* [INFORMATION]
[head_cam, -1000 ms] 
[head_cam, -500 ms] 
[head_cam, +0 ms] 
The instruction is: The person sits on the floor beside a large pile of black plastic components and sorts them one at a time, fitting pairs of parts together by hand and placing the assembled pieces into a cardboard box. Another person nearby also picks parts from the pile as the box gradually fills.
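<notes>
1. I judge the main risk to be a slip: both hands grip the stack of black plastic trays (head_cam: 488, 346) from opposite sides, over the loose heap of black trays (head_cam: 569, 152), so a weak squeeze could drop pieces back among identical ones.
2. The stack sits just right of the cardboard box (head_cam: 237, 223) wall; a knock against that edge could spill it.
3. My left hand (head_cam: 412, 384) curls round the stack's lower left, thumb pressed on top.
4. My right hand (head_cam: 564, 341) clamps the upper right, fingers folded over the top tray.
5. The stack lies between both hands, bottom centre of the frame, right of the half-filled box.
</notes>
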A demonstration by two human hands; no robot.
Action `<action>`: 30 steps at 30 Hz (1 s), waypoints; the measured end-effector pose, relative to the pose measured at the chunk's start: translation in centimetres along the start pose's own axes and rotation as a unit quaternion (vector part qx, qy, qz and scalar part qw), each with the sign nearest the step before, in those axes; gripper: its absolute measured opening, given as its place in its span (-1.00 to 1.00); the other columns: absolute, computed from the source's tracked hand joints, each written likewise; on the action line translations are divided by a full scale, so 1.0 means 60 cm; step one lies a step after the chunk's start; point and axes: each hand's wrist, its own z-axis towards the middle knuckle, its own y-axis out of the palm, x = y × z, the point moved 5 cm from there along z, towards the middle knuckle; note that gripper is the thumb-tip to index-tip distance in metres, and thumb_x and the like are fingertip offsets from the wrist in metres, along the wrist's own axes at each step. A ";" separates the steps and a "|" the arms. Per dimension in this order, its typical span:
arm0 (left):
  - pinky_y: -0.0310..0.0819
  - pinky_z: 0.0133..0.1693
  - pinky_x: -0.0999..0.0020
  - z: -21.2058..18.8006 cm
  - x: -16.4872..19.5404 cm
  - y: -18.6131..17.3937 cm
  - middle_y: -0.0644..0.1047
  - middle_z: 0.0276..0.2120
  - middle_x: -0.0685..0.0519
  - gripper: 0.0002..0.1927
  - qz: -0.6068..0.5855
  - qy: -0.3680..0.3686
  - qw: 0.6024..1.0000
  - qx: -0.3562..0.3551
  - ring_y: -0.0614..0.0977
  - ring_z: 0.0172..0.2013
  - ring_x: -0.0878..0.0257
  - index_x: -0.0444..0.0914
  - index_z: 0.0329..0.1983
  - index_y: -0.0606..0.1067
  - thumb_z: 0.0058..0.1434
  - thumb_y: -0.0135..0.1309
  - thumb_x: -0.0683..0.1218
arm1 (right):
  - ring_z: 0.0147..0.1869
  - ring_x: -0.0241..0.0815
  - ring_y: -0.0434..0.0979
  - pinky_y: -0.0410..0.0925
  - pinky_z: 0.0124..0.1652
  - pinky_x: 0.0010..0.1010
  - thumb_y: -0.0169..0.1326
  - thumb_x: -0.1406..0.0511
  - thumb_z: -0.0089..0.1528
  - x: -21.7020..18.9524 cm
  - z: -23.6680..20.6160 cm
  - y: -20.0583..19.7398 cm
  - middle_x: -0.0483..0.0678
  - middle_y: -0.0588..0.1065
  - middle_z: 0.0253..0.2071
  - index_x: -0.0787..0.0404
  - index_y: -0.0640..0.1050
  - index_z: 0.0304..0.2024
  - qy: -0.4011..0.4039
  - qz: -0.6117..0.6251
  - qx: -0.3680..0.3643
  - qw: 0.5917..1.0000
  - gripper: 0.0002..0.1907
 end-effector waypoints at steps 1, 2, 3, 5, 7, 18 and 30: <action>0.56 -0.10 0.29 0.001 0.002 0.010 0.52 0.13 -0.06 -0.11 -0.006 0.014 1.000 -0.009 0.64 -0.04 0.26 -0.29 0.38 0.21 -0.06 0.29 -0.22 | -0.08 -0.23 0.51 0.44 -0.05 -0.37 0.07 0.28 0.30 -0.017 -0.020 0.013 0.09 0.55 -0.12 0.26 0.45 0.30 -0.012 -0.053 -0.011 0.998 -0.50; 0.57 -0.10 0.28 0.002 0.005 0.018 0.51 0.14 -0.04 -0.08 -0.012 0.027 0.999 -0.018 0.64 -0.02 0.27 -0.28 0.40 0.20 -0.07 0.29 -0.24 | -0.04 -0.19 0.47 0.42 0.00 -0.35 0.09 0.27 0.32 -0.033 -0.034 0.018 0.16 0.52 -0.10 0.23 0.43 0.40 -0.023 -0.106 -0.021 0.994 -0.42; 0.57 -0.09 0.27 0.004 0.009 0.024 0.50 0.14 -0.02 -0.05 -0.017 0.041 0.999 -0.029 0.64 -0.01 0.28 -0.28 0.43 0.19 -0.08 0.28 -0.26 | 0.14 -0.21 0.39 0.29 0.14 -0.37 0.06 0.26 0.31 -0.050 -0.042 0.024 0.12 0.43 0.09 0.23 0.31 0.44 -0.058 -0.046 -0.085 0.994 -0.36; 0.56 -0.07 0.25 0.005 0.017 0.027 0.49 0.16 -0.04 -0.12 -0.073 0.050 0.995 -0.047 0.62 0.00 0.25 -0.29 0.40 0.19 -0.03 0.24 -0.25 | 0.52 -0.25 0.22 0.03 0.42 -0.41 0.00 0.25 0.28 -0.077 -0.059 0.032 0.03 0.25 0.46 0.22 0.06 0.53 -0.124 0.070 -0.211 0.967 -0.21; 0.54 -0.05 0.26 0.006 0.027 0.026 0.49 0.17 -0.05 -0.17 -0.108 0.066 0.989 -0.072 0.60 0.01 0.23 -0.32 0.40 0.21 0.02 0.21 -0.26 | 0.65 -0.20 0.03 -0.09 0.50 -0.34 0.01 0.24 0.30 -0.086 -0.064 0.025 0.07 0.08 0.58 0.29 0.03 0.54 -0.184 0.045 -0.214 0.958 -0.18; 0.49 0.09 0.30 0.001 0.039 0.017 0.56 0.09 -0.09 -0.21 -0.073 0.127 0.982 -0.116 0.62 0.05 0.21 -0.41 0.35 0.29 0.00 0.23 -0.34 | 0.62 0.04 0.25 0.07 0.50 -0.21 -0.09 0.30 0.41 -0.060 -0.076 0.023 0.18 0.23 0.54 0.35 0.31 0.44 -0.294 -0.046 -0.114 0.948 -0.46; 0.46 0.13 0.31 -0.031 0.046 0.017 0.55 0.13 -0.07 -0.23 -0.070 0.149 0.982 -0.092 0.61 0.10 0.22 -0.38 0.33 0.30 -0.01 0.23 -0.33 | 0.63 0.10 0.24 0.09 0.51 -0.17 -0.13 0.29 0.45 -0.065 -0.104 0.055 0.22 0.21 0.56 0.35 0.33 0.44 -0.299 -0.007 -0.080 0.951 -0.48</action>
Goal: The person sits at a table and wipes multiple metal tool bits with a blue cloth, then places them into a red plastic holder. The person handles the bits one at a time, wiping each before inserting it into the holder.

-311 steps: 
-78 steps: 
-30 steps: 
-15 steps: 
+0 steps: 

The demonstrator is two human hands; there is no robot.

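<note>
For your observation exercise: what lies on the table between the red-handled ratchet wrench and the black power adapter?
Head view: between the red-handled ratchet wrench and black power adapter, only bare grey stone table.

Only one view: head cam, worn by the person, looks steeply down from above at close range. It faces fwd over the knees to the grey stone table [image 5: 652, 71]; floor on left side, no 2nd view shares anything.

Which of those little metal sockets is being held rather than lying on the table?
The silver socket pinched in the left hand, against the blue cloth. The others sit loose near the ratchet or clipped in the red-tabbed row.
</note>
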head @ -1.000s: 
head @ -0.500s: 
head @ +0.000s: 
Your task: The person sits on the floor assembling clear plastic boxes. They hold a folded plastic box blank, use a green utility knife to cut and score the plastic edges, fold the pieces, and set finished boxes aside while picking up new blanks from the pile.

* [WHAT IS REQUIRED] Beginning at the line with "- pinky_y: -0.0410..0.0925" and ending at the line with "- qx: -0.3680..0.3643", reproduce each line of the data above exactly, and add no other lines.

* [RESULT FOR THIS TASK]
  - pinky_y: -0.0410..0.0925
  - pinky_z: 0.0124..0.1652
  - pinky_x: 0.0010..0.1010
  - thumb_y: -0.0169..0.1326
  - thumb_x: -0.1406..0.0511
  - thumb_z: -0.0089..0.1528
  - x: -21.7020..18.9524 cm
  - z: -23.6680..20.6160 cm
  - y: -20.0583..19.7398 cm
  - middle_x: -0.0483..0.0678
  - middle_y: -0.0588..0.1065
  - middle_z: 0.0253..0.2071
  - index_x: -0.0787..0.0404
  - index_y: -0.0640..0.1050
  - index_z: 0.0304..0.2024
  - qy: -0.4011..0.4039
  - qz: -0.6117..0.6251
  - qx: -0.3680..0.3643

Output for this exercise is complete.